In contrast to graphical user interfaces (GUIs), the terminal provides a more direct and powerful way to interact with the system. Tasks requiring several steps in a GUI can often be accomplished much more quickly and efficiently in the terminal.

Terminal View.

Whether you are a beginner or an advanced user, the terminal provides a powerful and versatile interface for interacting with your operating system. With some theory and practice, you can use the terminal to accomplish a wide range of tasks and take control of your system in new and powerful ways.

Various terminal options (i.e., flavors) are offered for different operating systems. Power Shell is available for Windows, Linux, and MacOS.

Let us explore options and specifics for each operating system; Mac, Linux, and Windows terminals.

MacOS#

macOS comes with a default terminal program, but more advanced terminals are available; iTerm2 is one of the more popular choices.

To launch the terminal:

  1. Press Command(⌘) + Space on your Mac keyboard (alternatively, press F4)

  2. Type “Terminal”

  3. When you see Terminal in the Spotlight search list, click it to open the app.

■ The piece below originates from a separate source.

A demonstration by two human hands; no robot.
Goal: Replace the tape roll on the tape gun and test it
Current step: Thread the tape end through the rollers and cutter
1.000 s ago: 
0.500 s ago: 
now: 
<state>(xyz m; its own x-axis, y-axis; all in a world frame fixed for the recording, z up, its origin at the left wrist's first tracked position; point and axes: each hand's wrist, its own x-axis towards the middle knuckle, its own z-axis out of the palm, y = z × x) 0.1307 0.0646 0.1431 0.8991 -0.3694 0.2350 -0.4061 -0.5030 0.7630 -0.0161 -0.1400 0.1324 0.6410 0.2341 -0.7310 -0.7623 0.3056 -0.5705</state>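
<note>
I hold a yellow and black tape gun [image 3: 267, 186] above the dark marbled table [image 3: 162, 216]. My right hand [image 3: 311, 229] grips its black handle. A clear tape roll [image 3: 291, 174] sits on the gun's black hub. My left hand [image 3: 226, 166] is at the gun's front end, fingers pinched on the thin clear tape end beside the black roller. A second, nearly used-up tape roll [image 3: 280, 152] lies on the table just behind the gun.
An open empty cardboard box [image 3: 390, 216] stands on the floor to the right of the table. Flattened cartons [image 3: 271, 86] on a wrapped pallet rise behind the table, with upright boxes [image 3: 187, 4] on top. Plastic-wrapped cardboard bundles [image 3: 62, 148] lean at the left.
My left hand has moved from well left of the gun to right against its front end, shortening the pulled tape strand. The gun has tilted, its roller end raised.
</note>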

iTerm2 can be installed via the terminal using Homebrew:

brew install --cask iterm2

If Homebrew is not already installed, run the following command in the terminal before installing iTerm2:

/bin/bash -c "$(curl -fsSL https://raw.githubusercontent.com/Homebrew/install/HEAD/install.sh)"

Linux#

Linux also comes with a default terminal program, but more advanced terminals are available; Terminator is a popular choice.

To download Terminator, open a terminal (Ctrl+Alt+T is the shortcut to do so). Next, execute the following:

sudo add-apt-repository ppa:gnome-terminator
sudo apt-get update
sudo apt-get install terminator

Windows#

Windows users must install a terminal; you can visit Windows Apps and download the Windows Terminal directly from Microsoft (Download Windows Terminal).

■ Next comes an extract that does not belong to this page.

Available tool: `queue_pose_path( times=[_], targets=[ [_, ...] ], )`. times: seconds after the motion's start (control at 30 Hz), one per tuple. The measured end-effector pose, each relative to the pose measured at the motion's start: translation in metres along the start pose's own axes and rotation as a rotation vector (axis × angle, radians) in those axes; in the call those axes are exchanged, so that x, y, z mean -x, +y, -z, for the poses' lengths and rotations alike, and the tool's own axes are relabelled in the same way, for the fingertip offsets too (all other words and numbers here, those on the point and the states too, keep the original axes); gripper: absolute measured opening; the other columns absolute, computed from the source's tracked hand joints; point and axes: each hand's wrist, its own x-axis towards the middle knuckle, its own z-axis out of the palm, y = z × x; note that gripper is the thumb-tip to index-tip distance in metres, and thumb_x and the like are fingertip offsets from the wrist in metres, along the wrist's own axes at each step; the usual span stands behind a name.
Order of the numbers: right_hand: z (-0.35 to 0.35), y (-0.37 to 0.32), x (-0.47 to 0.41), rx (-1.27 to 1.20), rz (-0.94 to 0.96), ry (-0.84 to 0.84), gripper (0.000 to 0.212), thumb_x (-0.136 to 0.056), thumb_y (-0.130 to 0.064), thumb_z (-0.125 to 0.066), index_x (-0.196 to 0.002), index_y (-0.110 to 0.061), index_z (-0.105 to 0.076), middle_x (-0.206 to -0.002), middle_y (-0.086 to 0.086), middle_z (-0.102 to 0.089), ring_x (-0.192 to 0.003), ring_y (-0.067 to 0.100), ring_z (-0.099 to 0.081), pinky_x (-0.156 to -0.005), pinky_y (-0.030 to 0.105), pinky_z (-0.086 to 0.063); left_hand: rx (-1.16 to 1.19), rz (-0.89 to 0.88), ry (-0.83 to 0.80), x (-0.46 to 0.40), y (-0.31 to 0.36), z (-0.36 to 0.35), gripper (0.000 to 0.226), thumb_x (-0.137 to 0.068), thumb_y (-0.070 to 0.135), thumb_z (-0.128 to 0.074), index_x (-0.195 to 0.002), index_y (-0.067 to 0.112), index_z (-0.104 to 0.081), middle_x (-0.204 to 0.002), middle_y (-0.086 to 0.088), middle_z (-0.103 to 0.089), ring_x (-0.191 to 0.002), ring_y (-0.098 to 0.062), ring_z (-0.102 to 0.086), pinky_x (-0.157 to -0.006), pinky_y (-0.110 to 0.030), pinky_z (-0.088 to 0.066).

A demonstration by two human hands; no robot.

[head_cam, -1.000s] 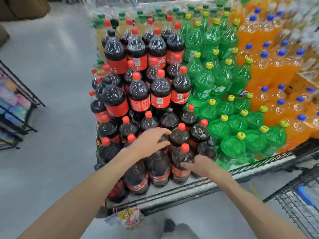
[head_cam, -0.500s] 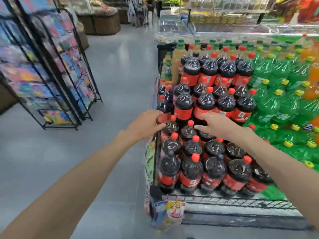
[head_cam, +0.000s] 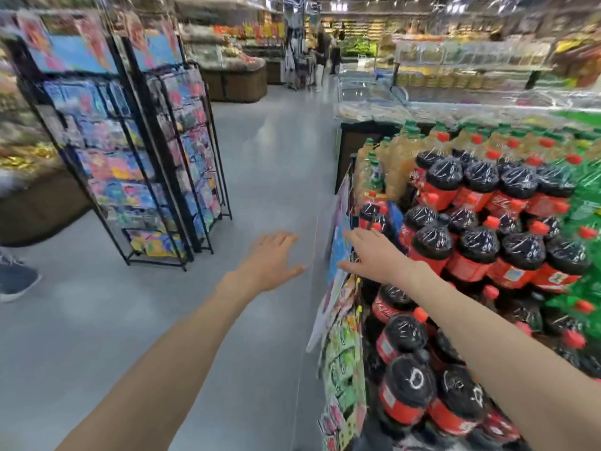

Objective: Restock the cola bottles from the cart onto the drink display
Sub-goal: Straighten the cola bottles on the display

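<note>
Dark cola bottles (head_cam: 474, 249) with red caps and red labels fill the tiered drink display (head_cam: 354, 336) on the right. My left hand (head_cam: 270, 258) is out over the grey aisle floor, fingers spread, holding nothing, left of the display. My right hand (head_cam: 370, 252) hovers at the display's left edge, fingers straight and holding nothing, just in front of the cola bottles. The cart is out of view.
Green soda bottles (head_cam: 588, 203) stand right of the cola, yellow juice bottles (head_cam: 400, 157) behind. Two black wire racks (head_cam: 136, 157) of colourful packets stand on the left. Someone's shoe (head_cam: 16, 278) is at the left edge. Snack packets (head_cam: 341, 353) hang off the display's side.
Both hands have come off the cola bottles and swung left, away from the display. The view has turned left and up toward the aisle.
</note>
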Motion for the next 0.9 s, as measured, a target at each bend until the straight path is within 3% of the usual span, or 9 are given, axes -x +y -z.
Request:
queue_pose_path(
  times=[0.13, 0.27, 0.43, 0.53, 0.63, 0.77, 0.83, 0.9],
  targets=[
    [-0.016, 0.01, -0.051, 0.007, 0.007, -0.007, 0.087, -0.099, -0.07, -0.044, -0.164, -0.015, -0.026, -0.166, 0.006, -0.034, -0.155, 0.025, -0.027, -0.129, 0.045, -0.015, -0.034, -0.079, 0.01, -0.055, -0.031, -0.002, 0.077, -0.1, 0.058, -0.055, -0.158, 0.011, -0.033, -0.165, -0.009, -0.032, -0.154, -0.025, -0.027, -0.124, -0.039, -0.018],
    [-0.022, 0.027, -0.104, 0.008, -0.001, -0.016, 0.106, -0.084, -0.085, -0.018, -0.164, -0.015, -0.025, -0.167, 0.006, -0.032, -0.156, 0.024, -0.026, -0.13, 0.044, -0.015, -0.041, -0.159, -0.057, -0.12, -0.058, -0.003, 0.08, -0.1, 0.056, -0.056, -0.16, 0.01, -0.029, -0.167, -0.009, -0.028, -0.155, -0.026, -0.024, -0.126, -0.04, -0.014],
    [-0.018, 0.066, -0.169, 0.01, -0.082, -0.021, 0.089, -0.097, -0.069, -0.047, -0.162, -0.011, -0.03, -0.165, 0.008, -0.036, -0.154, 0.026, -0.03, -0.128, 0.038, -0.018, -0.036, -0.251, -0.086, -0.209, -0.09, -0.003, 0.079, -0.099, 0.056, -0.056, -0.157, 0.007, -0.033, -0.165, -0.01, -0.031, -0.153, -0.027, -0.027, -0.124, -0.037, -0.016],
    [-0.022, 0.091, -0.191, 0.005, -0.153, -0.036, 0.086, -0.098, -0.064, -0.055, -0.161, -0.009, -0.033, -0.163, 0.011, -0.039, -0.152, 0.03, -0.034, -0.126, 0.039, -0.023, 0.016, -0.322, -0.124, -0.258, -0.103, -0.011, 0.094, -0.09, 0.074, -0.041, -0.155, 0.006, -0.036, -0.162, -0.013, -0.036, -0.151, -0.03, -0.032, -0.125, -0.041, -0.019],
    [-0.023, 0.118, -0.209, 0.024, -0.256, -0.045, 0.089, -0.098, -0.068, -0.05, -0.159, -0.006, -0.034, -0.162, 0.015, -0.04, -0.15, 0.032, -0.038, -0.123, 0.04, -0.028, 0.048, -0.43, -0.138, -0.311, -0.111, -0.019, 0.098, -0.087, 0.076, -0.039, -0.155, 0.006, -0.038, -0.162, -0.014, -0.039, -0.149, -0.031, -0.036, -0.122, -0.039, -0.024],
    [-0.027, 0.138, -0.229, -0.001, -0.441, -0.049, 0.094, -0.096, -0.075, -0.04, -0.163, -0.011, -0.026, -0.163, 0.013, -0.039, -0.148, 0.033, -0.04, -0.123, 0.041, -0.03, 0.088, -0.614, -0.156, -0.383, -0.123, -0.035, 0.115, -0.077, 0.087, -0.021, -0.156, 0.005, -0.038, -0.162, -0.014, -0.039, -0.151, -0.031, -0.035, -0.124, -0.041, -0.023],
    [-0.035, 0.144, -0.237, -0.039, -0.546, -0.024, 0.107, -0.085, -0.084, -0.026, -0.161, -0.009, -0.032, -0.158, 0.015, -0.046, -0.143, 0.035, -0.046, -0.121, 0.043, -0.034, 0.105, -0.698, -0.183, -0.415, -0.126, -0.041, 0.113, -0.079, 0.085, -0.021, -0.158, 0.006, -0.036, -0.162, -0.013, -0.037, -0.151, -0.031, -0.033, -0.125, -0.043, -0.023],
    [-0.043, 0.146, -0.243, -0.078, -0.643, 0.013, 0.105, -0.087, -0.086, -0.029, -0.152, -0.006, -0.046, -0.147, 0.017, -0.057, -0.134, 0.037, -0.054, -0.114, 0.046, -0.041, 0.11, -0.791, -0.214, -0.443, -0.125, -0.046, 0.108, -0.082, 0.081, -0.022, -0.158, 0.006, -0.035, -0.162, -0.014, -0.037, -0.15, -0.031, -0.033, -0.125, -0.046, -0.025]
  ],
)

Additionally, Mobaxterm, an enhanced terminal for Windows with an X11 server, tabbed SSH client, and network tools dubbed the ultimate toolbox for remote computing, is a great tool for connecting to the login node, exploring the Discovery file system, and transferring files. Check out their demo, software features, and download.

Bash Manuals#

The man command is used in the terminal to display manual pages for various tools and utilities. A manual or “man page” is detailed documentation for a specific command or utility that provides information about its usage, options, and examples.

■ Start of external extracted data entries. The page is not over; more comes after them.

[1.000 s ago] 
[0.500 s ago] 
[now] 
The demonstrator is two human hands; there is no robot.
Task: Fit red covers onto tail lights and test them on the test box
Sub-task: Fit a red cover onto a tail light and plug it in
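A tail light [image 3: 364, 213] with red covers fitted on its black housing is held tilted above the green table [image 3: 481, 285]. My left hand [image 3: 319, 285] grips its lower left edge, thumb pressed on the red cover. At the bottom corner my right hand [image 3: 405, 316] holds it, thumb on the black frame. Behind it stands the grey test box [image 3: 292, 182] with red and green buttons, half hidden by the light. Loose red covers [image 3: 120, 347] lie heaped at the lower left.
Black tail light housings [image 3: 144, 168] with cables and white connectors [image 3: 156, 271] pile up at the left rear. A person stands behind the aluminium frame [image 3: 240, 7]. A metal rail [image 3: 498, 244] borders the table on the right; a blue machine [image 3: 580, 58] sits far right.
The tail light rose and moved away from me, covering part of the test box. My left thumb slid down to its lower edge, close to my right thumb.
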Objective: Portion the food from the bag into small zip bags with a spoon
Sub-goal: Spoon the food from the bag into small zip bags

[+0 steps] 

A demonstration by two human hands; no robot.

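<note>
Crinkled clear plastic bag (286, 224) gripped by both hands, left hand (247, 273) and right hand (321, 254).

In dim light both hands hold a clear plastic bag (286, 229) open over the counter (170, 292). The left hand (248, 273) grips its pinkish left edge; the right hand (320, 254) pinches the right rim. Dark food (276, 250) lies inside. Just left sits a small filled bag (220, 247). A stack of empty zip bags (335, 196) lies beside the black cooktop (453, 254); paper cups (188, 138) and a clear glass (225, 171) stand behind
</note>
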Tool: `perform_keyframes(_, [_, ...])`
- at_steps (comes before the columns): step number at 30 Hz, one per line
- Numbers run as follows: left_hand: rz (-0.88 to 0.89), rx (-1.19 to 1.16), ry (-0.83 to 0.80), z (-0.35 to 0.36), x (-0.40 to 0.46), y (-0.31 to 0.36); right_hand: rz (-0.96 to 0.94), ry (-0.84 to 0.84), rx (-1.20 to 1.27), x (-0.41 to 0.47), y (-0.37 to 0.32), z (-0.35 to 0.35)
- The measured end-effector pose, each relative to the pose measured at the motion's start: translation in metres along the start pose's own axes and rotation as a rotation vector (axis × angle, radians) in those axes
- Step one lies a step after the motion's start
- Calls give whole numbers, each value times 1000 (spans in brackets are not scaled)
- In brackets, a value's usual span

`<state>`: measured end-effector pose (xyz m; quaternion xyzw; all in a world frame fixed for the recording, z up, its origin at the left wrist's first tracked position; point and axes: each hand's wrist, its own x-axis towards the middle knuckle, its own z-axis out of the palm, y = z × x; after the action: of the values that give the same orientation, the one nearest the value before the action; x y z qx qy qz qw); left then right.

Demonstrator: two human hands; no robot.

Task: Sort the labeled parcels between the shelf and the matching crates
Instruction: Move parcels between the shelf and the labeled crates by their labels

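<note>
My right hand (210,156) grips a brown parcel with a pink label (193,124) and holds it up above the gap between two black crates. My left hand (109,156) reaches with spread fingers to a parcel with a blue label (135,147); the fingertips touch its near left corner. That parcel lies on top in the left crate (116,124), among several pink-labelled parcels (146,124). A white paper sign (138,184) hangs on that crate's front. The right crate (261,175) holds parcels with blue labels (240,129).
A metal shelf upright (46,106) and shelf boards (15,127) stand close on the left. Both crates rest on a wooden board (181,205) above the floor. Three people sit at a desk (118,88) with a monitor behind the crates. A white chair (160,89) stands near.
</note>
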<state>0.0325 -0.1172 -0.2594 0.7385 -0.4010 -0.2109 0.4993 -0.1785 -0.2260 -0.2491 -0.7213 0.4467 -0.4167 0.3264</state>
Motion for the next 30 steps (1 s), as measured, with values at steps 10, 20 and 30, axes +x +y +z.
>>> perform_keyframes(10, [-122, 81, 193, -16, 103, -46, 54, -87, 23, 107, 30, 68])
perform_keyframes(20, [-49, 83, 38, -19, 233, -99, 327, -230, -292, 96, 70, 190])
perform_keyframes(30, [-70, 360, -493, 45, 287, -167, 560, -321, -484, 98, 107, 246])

To use the man command, simply type man followed by the command name or utility for which you want to view the manual page. For example, to view the manual page for the ls command, you would type the following:

man ls

The manual page will be displayed in a pager program such as less, which allows you to scroll through the text and search for specific information.

The man command is a valuable tool for learning about new commands and utilities, and it is an essential resource for understanding how to use the terminal effectively. Whether you are a beginner or an advanced user, the man command provides the information you need to get the most out of your tools and utilities.

Basic Commands#

Note

See _getting_access for instructions on creating a Discovery user account.

ssh - Connect to a remote machine using Secure Shell (SSH):

ssh <user-name>@login.discovery.neu.edu

Reference: ssh(1) manual page

Note

The ~ character is shorthand for specifying the current user’s home directory, i.e., ~ is the same as $HOME.

echo - Display a message or the value of a variable.

echo "Hello, world!"
    Hello, world!

Note

Variable names are accessible by appending their name to $ (e.g., ${VARIABLE_NAME}, where {} are optional but safer.)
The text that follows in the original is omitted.